## Task item
Below is a listing. Copy each line of it that holds the word "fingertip".

————————

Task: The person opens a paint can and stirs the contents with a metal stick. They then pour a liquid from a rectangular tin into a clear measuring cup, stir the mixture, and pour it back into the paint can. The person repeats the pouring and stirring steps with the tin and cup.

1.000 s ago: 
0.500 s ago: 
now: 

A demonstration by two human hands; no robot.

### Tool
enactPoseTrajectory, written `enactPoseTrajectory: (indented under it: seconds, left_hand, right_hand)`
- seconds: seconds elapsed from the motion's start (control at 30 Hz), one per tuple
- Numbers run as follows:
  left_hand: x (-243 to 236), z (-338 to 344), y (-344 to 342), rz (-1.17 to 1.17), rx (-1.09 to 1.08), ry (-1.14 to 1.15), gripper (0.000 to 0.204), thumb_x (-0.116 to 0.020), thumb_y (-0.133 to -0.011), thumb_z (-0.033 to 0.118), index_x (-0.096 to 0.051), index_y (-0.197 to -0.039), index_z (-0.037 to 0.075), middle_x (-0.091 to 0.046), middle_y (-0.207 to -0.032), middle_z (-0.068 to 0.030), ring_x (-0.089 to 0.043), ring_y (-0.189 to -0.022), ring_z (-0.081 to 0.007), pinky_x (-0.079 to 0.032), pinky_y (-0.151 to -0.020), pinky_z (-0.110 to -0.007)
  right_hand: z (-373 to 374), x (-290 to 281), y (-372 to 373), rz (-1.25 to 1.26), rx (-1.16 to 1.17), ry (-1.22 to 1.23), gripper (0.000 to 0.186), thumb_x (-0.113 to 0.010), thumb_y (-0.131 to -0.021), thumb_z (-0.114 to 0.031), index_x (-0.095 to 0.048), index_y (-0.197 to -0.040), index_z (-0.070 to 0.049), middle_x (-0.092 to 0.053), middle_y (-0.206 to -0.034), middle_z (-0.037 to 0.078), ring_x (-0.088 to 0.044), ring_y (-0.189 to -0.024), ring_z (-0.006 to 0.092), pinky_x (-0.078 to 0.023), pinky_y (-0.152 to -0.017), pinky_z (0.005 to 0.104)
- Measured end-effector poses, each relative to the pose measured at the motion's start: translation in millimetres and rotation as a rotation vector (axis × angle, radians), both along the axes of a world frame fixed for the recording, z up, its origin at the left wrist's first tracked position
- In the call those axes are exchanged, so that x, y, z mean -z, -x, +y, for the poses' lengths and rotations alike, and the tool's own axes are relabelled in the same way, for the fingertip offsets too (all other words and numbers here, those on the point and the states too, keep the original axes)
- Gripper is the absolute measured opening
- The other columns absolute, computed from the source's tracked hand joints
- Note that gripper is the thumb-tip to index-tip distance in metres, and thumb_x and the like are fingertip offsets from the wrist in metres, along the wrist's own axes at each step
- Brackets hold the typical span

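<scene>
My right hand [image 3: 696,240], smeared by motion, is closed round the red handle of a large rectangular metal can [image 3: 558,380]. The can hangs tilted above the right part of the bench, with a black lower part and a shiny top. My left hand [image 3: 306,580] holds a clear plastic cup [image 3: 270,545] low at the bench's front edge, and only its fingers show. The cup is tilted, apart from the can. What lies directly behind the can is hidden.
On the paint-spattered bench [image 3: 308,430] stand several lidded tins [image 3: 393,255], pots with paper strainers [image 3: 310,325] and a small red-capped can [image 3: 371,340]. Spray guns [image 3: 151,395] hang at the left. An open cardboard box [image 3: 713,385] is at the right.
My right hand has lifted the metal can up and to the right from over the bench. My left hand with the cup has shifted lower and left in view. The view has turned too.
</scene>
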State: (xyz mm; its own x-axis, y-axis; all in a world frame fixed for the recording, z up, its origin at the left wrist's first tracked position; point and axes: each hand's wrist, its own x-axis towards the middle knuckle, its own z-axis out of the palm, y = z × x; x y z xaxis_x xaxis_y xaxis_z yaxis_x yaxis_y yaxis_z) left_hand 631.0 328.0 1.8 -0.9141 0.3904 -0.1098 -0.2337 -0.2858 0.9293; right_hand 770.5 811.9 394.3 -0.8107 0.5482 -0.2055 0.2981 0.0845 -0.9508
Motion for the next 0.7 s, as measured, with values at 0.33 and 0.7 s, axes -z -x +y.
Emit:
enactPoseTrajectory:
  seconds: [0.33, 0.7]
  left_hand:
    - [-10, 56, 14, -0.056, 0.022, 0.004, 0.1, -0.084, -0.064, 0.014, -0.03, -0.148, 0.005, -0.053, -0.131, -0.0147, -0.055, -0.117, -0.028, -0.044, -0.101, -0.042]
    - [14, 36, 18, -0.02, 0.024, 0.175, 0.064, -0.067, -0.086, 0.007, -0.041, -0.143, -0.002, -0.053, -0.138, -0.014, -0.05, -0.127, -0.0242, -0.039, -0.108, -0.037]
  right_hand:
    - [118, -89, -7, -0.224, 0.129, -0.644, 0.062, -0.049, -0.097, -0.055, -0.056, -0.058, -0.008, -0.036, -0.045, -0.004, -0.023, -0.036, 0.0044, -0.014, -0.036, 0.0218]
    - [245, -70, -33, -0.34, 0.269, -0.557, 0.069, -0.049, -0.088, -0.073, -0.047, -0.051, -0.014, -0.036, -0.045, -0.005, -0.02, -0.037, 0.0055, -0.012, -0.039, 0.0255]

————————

## The answer
- In the call those axes are exchanged, so that x, y, z mean -z, -x, +y, for the poses' lengths and rotations alike, and the tool's own axes are relabelled in the same way, for the fingertip offsets too (all other words and numbers here, those on the point and the states too, keep the original axes)
- Note that gripper is the thumb-tip to index-tip distance in metres, and thumb_x and the like are fingertip offsets from the wrist in metres, along the wrist's own axes at each step

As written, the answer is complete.